Aug. 9, 2011 - 18:40 By
This is the first of a series of articles about how foreigners can fall through cracks in the Korean health service. ― Ed

When Katie Symank, then an English teacher here, became seriously ill, her experience was made all the more terrifying after she was refused hospital treatment for not having acceptable identification.

“My throat had constricted to the point that I could not even swallow water, and after a day or so of this I believe I was becoming delirious. After staying up all night clawing at my throat, trying to force Benadryl pills down and vomiting them back up and running a cold washcloth up and down my body in attempt to hydrate myself, I finally decided I had to visit the emergency room,” the Oregon native told The Korea Herald.

But after making it to the closest emergency room to her home in Bundang ― thanks to a Good Samaritan who drove her to the hospital in the early hours ― she says she was refused admission.

“I tried handing the receptionist my driver’s license but he just shook his head laughing, ‘No passport? No ARC card? Sorry!’” she said.

Only in Korea a few short weeks, Symank was still waiting to receive her Alien Registration Card from her local immigration office, and had given her passport to her school at its request. Migrant workers are required to give up their passport to immigration while their mandatory ID card is being processed, but employers sometimes act as a middleman in the process. Having started legitimate work, Symank was covered by the national health insurance, although she wasn’t certain of it at the time.

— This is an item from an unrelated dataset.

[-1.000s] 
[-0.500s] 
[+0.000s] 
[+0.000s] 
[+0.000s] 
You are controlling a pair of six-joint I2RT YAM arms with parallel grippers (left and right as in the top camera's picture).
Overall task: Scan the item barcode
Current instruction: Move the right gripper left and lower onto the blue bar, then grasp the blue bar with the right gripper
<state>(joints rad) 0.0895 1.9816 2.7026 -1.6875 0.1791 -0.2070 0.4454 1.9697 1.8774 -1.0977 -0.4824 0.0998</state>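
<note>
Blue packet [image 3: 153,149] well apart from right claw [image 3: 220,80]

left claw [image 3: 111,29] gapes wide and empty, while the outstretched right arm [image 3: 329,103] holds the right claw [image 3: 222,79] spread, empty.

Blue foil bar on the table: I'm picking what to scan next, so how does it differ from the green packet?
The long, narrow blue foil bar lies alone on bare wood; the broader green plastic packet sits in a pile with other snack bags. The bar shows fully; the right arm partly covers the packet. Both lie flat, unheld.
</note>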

“It was scary because I felt like I was dying. I couldn’t swallow and I was very delusional. They could tell I was desperate I think but they wouldn’t see me so I didn’t really have a choice but to leave,” said Symank.

Later that morning Symank was taken back to the hospital by two friends, one of whom was Korean. After her Korean friend explained the situation and agreed to sign as her guardian, Symank was finally admitted. She would spend the next seven nights in hospital on an IV, having contracted severe tonsillitis and a bacterial infection that had caused her throat to constrict.

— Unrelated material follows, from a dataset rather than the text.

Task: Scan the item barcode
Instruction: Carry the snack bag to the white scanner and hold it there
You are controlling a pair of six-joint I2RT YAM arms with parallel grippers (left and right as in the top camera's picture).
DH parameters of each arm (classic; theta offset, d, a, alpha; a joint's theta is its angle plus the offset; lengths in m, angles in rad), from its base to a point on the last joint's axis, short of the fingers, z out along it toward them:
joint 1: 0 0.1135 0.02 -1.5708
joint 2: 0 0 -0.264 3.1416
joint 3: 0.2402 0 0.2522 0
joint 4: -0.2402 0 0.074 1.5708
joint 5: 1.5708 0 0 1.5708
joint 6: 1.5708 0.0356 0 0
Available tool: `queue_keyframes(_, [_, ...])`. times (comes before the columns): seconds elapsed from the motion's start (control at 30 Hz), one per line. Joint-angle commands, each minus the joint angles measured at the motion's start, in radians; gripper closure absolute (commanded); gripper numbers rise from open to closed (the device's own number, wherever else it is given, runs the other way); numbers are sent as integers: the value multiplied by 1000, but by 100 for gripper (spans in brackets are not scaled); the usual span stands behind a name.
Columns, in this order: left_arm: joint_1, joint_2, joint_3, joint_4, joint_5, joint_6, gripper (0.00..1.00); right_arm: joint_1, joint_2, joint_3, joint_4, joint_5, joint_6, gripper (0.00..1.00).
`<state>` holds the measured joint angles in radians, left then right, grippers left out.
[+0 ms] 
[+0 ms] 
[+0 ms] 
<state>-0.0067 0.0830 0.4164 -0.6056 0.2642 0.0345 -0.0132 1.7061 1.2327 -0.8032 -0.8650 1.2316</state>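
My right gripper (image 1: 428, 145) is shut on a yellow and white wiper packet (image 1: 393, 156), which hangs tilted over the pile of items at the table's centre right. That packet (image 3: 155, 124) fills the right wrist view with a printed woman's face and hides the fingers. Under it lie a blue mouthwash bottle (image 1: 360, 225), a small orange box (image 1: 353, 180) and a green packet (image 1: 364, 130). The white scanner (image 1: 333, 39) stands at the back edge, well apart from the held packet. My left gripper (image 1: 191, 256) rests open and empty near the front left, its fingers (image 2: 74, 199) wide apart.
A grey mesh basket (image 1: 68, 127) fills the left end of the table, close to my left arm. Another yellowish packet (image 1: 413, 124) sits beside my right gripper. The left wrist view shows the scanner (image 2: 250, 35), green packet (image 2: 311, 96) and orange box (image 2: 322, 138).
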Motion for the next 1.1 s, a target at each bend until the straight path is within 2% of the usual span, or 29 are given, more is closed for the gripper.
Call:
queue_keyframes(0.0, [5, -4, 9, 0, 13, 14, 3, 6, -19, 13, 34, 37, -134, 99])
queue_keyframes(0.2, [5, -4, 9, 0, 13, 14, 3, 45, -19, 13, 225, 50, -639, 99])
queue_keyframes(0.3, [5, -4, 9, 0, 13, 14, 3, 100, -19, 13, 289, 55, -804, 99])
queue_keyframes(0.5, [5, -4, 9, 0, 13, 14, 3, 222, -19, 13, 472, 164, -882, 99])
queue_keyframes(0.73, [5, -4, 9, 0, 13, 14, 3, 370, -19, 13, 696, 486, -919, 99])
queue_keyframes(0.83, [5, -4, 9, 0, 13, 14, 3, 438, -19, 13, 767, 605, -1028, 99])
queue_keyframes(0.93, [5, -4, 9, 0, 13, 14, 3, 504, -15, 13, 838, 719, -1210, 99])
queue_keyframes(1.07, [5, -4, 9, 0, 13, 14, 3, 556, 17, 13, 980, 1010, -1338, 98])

When contacted by The Korea Herald, a staffer at the hospital’s registration desk said the hospital had never and would never refuse a patient care, even without identification. Another staffer said the hospital could not comment on individual patients’ cases before claiming it had no record of Symank.

But if getting an alien card leaves applicants without suitable identification for a short period, are migrant workers at risk of being refused hospital admission or was Symank’s case an unfortunate exception?

“According to Korea law regarding health care policy, first of all, any health care institution of doctor cannot reject examination when the patient comes,” said a spokeswoman within the Ministry of Health, declining to be named.

“But there is a condition. The condition is that before examining the patient they need check who he or she is,” she added, explaining that the avouchment of a family member can often be a substitute for ID.

A hospital can use its digression in deciding whether someone has adequately identified themselves.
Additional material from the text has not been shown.